Wednesday, December 7, 2011

New show reviews for the week of Dec. 5

Bill Hirschman, who has penned (Typed?  Keyboarded?) most of the reviews found this week, gives us his review of Shrek at the Adrienne Arsht Center, a show that never seems to find the magic of the Dreamworks film. Posted on Florida Theater On Stage.

Streaks of imagination and wit surface frequently, But this fairy tale theoretically designed to enchant children and tickle adults doesn’t cast much of a magic spell because the creators simply haven’t found the winking subversive alchemy that was innately part of the 2001 romp.

And here also is Christine Dolen's review of Shrek run in both The Sun-Sentinel & The Miami Herald.
"Shrek the Musical," which visits the Ziff Ballet Opera House at Miami's Adrienne Arsht Center for the Performing Arts this week, is based on the first movie in the four-film "Shrek" series, the highest-grossing animated franchise of all time. But this stage adaptation goes places that the "Shrek" the movie didn't.

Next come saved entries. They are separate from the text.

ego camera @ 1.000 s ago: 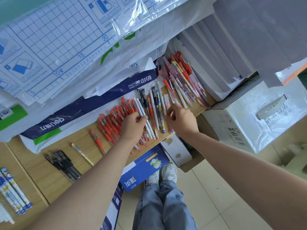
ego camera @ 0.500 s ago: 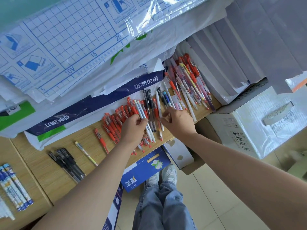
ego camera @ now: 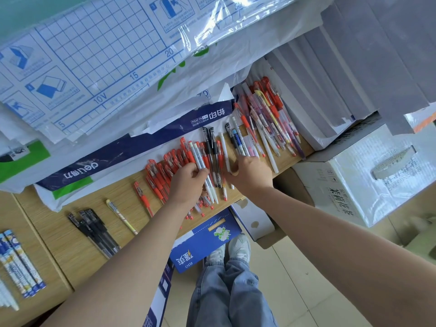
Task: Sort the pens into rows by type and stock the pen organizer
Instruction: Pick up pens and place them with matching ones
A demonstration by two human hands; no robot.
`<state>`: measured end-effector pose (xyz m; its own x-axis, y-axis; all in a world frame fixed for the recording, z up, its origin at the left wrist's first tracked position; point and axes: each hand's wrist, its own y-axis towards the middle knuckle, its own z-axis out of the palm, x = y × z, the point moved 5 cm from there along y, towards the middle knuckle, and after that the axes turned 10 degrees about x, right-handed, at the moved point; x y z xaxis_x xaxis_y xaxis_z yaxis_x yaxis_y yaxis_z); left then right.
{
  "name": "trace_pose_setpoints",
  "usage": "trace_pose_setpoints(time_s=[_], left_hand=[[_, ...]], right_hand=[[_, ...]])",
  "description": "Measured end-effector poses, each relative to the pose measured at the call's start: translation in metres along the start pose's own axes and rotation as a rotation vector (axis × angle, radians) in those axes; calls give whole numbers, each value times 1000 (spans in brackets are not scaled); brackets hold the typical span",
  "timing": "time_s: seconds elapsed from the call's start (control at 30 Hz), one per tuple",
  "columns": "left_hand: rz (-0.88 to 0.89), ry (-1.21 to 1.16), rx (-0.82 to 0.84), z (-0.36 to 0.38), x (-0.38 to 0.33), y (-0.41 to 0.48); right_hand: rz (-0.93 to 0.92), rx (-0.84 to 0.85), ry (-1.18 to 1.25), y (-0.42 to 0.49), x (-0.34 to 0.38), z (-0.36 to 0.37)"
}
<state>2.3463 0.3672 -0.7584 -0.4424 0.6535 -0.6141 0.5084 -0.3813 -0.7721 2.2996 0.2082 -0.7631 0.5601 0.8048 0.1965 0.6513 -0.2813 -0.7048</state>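
Pens [ego camera: 213, 159] lie across the wooden counter [ego camera: 77, 241], red ones to the left, mixed ones to the right. I see both arms reaching forward. Left hand [ego camera: 188, 179] pinches white pens [ego camera: 197, 159], thumb over them. Right hand [ego camera: 251, 177] sits knuckles-up, fingers bent onto the mixed pile [ego camera: 266, 128]; I cannot tell whether it grips.

A light wooden surface [ego camera: 70, 244] fills the left, with a teal wall [ego camera: 21, 10] far left. Beige floor tiles [ego camera: 306, 267] lie near right, a white box [ego camera: 354, 192] beyond them.
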Motion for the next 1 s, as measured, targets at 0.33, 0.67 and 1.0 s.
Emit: trace_pose_setpoints(time_s=[0.33, 0.67, 1.0], left_hand=[[11, 24, -19, 4, -5, -3], [46, 18, 46, 29, -22, 4], [16, 26, 23, 30, -12, 6]], right_hand=[[-67, -93, 373, -10, -33, -13], [-118, -89, 275, -7, -69, -18], [-25, -221, 307, -12, -70, -18]])
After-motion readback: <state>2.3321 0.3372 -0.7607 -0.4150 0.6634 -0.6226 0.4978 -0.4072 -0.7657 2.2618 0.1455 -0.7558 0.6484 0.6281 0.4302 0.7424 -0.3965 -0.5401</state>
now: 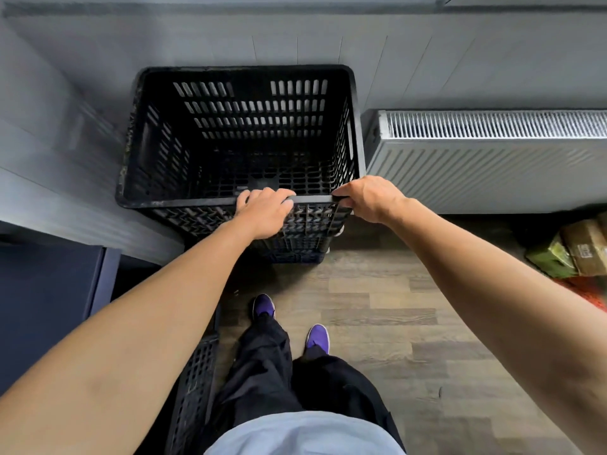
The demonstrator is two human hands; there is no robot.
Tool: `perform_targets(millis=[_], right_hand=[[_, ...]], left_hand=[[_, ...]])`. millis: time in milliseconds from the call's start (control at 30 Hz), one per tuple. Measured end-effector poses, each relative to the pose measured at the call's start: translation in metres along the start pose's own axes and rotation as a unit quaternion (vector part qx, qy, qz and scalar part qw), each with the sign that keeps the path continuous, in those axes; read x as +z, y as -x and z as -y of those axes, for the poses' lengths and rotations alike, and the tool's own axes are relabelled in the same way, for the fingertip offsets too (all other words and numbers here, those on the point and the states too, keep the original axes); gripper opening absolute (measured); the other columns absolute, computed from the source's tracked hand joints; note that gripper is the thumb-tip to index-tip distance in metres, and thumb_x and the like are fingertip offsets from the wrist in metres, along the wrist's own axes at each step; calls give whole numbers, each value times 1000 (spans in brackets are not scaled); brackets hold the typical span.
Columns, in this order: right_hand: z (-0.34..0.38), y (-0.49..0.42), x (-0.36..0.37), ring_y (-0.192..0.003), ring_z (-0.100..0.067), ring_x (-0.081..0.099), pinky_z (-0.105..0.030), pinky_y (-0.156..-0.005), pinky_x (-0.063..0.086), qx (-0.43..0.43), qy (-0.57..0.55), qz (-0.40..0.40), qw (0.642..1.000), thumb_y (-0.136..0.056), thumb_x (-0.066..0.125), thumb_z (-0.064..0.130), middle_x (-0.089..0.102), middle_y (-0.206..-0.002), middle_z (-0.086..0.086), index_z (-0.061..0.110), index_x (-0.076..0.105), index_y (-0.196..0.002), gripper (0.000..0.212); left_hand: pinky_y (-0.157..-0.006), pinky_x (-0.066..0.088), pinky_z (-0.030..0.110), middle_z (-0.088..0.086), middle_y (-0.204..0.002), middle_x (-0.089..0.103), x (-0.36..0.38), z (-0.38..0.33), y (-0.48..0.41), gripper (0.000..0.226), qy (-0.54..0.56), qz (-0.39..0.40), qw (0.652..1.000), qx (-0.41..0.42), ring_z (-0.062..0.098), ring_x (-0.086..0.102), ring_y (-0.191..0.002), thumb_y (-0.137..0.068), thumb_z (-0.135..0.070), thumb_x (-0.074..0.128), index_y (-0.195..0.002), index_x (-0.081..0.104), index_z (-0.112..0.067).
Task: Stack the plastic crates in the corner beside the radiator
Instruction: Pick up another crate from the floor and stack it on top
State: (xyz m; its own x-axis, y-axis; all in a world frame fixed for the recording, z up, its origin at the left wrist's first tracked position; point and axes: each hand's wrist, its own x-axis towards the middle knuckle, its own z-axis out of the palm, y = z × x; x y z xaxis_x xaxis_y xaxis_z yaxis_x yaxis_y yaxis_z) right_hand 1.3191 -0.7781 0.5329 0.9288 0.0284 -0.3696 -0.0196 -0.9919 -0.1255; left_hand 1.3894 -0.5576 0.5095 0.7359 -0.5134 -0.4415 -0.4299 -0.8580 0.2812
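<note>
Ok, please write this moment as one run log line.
step: stacking | left hand: on top crate near rim | right hand: on same rim | place: corner beside radiator

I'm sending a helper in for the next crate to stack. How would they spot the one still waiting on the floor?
Start at the white radiator on the far wall; the stacked black crate held by both hands stands left of it. The waiting crate is nearer, beside the person's left leg, against a dark blue cabinet, and nobody touches it.

The slotted black plastic crate stands out against grey walls. The ribbed radiator is white (shoes purple).
</note>
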Motion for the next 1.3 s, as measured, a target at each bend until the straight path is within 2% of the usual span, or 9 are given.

New Theatre offers up Twain and Shaw Do Lunch but doesn't quite hit the mark. Reviewed for Florida Theater On Stage by Bill Hirschman
An intriguing premise (but) with no dramatic conflict, no character development and no narrative arc, Stevens’ 90-minute comedy is primarily a procession of the title characters telling each other funny anecdotes and plying each other with witticisms.

 Joseph and the Amazing Technicolor Dreamcoat, which somehow seams like it's been done to often, seams to be this weeks gem according to Bill Hirschman over at Florida Theater On Stage.
The Maltz Jupiter Theatre’s almost profligately lush, unflaggingly energetic and totally  winning edition of Joseph and the Amazing Technicolor Dreamcoat will thankfully make you forget any of the dozen high school, church or amateur productions that may be polluting your memory.

Onelia Collazo Mendive for the Miami Theater Examiner writes about  The Santaland Diaries by Zoetic Stage at the Adrienne Arsht Center.
This cult classic, based on the outlandish and true chronicles of David Sedaris’ unique experience during the holidays working as “Crumpet,” a Christmas elf in Macy’s Santaland display, examines the desperation of unemployment, while celebrating the insanity of Christmas shopping and the ineffable "cheer" of the holiday spirit.